* Work required
Transcribe only part of the material below: the lines from the one containing "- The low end" through the one containing "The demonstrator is", inclusive, exactly as written.

Information shown Block Start

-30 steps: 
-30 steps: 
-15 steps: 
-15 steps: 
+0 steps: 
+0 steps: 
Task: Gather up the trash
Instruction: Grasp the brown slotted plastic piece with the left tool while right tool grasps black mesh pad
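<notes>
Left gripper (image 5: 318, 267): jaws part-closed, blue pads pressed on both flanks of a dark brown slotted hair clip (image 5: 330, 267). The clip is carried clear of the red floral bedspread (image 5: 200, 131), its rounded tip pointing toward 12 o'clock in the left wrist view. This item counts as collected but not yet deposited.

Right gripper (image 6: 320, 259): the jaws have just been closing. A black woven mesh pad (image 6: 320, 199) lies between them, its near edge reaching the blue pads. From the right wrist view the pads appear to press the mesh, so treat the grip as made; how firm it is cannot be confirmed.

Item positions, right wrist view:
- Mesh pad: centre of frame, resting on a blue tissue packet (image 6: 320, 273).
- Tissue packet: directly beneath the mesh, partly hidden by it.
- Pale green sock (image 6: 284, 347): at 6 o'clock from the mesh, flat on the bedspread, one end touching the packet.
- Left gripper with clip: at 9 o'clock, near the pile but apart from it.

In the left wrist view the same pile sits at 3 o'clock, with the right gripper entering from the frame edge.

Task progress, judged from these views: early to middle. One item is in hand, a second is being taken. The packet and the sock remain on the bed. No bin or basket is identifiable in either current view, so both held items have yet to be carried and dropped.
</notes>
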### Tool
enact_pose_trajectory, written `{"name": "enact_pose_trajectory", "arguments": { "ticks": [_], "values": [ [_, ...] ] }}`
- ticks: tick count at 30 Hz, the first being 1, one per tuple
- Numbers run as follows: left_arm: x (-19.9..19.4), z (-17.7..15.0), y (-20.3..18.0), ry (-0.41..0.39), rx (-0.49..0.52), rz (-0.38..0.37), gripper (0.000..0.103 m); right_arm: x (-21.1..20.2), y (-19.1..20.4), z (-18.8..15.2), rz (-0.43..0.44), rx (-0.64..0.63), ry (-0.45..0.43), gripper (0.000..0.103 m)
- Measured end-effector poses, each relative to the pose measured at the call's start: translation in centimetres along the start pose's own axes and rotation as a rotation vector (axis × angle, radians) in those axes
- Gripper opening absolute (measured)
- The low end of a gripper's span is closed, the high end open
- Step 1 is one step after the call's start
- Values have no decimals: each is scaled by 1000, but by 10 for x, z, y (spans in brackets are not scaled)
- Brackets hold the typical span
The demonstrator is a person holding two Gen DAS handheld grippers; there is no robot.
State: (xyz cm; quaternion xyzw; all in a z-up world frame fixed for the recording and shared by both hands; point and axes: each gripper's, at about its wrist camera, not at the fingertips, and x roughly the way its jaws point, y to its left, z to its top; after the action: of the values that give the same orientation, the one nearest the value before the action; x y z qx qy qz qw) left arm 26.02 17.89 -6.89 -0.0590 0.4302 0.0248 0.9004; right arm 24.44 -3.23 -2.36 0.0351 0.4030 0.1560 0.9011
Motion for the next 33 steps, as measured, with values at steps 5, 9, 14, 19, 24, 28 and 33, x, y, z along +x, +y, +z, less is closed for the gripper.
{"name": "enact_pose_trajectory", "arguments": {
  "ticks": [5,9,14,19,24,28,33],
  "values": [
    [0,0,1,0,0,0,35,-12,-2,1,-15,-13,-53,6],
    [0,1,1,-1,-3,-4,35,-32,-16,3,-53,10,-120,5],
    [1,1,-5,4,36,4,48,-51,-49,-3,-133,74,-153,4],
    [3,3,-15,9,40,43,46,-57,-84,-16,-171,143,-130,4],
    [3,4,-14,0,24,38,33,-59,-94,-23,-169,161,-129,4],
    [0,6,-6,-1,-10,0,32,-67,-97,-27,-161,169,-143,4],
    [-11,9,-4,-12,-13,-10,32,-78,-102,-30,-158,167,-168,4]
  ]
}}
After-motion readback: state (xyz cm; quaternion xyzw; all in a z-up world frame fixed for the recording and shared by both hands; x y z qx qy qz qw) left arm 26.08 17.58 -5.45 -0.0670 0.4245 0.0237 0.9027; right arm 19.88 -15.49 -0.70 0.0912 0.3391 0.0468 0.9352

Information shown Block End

* Task solution
- The low end of a gripper's span is closed, the high end open
- Step 1 is one step after the call's start
- Values have no decimals: each is scaled by 1000, but by 10 for x, z, y (spans in brackets are not scaled)
- Brackets hold the typical span
The demonstrator is a person holding two Gen DAS handheld grippers; there is no robot.

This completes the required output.